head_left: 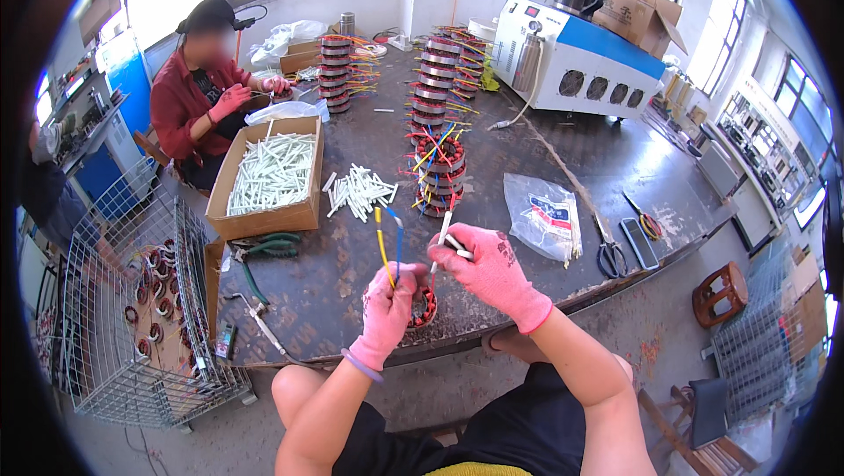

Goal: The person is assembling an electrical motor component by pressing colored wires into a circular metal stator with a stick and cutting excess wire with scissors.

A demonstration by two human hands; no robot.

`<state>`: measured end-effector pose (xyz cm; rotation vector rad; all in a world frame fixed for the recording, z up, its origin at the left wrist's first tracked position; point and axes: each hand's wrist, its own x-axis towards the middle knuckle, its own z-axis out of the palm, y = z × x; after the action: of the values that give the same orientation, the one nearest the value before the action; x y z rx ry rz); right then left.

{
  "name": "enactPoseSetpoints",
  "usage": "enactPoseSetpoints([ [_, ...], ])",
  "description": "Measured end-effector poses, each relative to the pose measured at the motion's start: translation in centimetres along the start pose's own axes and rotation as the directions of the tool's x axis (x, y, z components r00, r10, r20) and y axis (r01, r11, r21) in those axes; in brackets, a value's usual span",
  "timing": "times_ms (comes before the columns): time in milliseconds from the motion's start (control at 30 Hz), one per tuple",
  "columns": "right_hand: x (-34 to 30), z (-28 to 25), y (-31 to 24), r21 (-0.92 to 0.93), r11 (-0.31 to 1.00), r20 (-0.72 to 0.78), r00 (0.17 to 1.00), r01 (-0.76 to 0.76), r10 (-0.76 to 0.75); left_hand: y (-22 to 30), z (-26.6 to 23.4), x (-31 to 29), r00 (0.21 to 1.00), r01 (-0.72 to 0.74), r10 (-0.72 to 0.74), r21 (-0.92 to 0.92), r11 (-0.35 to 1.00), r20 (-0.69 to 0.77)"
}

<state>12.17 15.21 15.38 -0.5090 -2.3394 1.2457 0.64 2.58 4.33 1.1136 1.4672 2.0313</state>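
Both of my hands wear pink gloves and work close together near the table's front edge. My left hand (385,313) is closed around a yellow wire (381,243) and a blue wire (400,247), whose ends stick up above the fingers. Under the hands lies a ring-shaped motor stator (428,309) with red windings, partly hidden by the left hand. My right hand (494,272) is closed on white sleeves; one white sleeve (446,228) points upward, apparently on a red wire, and others lie across the fingers. Beyond them stands a stack of stators (441,179) with coloured leads.
Left of centre are loose white sleeves (360,191), a cardboard box (264,228) full of them, pliers (268,246) and a torch (264,327). Rightward lie a plastic bag (543,217), scissors (610,256) and a phone (639,242). A co-worker (198,98) sits far left.
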Motion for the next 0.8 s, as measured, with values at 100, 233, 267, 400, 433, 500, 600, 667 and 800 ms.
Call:
enactPoseSetpoints([
  [100,-0.9,0.5,1.2,-0.259,0.960,-0.012,0.994,0.106,-0.112,0.9,-0.2,0.8,0.993,-0.111,0.115,0.169,0.979,-0.016],
  [233,-3.2,3.0,5.3,-0.330,0.930,0.064,0.986,0.164,-0.152,3.4,-0.1,1.6,0.987,-0.075,0.046,0.192,0.979,0.152],
  [267,-3.7,3.5,6.0,-0.334,0.925,0.060,0.984,0.179,-0.169,4.1,-0.1,1.8,0.973,-0.093,0.043,0.215,0.972,0.225],
  [400,-4.2,4.2,7.4,-0.325,0.930,0.059,0.985,0.174,-0.164,4.9,0.3,2.3,0.946,-0.100,0.002,0.287,0.953,0.324],
  [433,-4.2,4.2,7.6,-0.333,0.927,0.061,0.985,0.174,-0.163,4.5,0.6,2.1,0.962,-0.027,-0.031,0.211,0.977,0.270],
  [500,-4.2,3.8,7.8,-0.357,0.918,0.070,0.985,0.172,-0.157,4.7,1.0,2.1,0.962,-0.003,-0.055,0.214,0.977,0.267],
  [600,-4.2,3.5,7.5,-0.390,0.916,0.072,0.995,0.090,-0.067,4.9,2.0,2.3,0.960,0.024,-0.082,0.210,0.977,0.268],
  [667,-4.1,3.9,8.8,-0.352,0.930,0.018,0.994,0.106,-0.107,4.7,2.6,2.7,0.960,0.027,-0.085,0.213,0.977,0.266],
  [800,-3.9,4.6,10.2,-0.336,0.933,-0.024,0.990,0.125,-0.141,3.4,2.9,2.8,0.976,0.076,-0.094,0.099,0.992,0.196],
])
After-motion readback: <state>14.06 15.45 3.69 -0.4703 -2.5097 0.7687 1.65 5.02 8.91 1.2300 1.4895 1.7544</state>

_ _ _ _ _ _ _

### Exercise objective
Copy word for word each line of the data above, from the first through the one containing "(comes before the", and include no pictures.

### Answer to this problem
head_left: 

Goal: The person is assembling an electrical motor component by pressing colored wires into a circular metal stator with a stick and cutting excess wire with scissors.

A demonstration by two human hands; no robot.

`<state>`: measured end-effector pose (xyz cm; rotation vector rad; all in a world frame fixed for the recording, z up, its origin at the left wrist's first tracked position; point and axes: each hand's wrist, its own x-axis towards the middle knuckle, its own z-axis out of the palm, y = z × x; after the action: of the values that give the same orientation, the one nearest the value before the action; x y z rx ry rz); right then left.

{
  "name": "enactPoseSetpoints",
  "usage": "enactPoseSetpoints([ [_, ...], ])",
  "description": "Measured end-effector poses, each relative to the pose measured at the motion's start: translation in centimetres along the start pose's own axes and rotation as the directions of the tool's x axis (x, y, z components r00, r10, r20) and y axis (r01, r11, r21) in those axes; in brackets, a value's usual span",
  "timing": "times_ms (comes before the columns): time in milliseconds from the motion's start (control at 30 Hz), one per tuple",

With this, the exercise is done.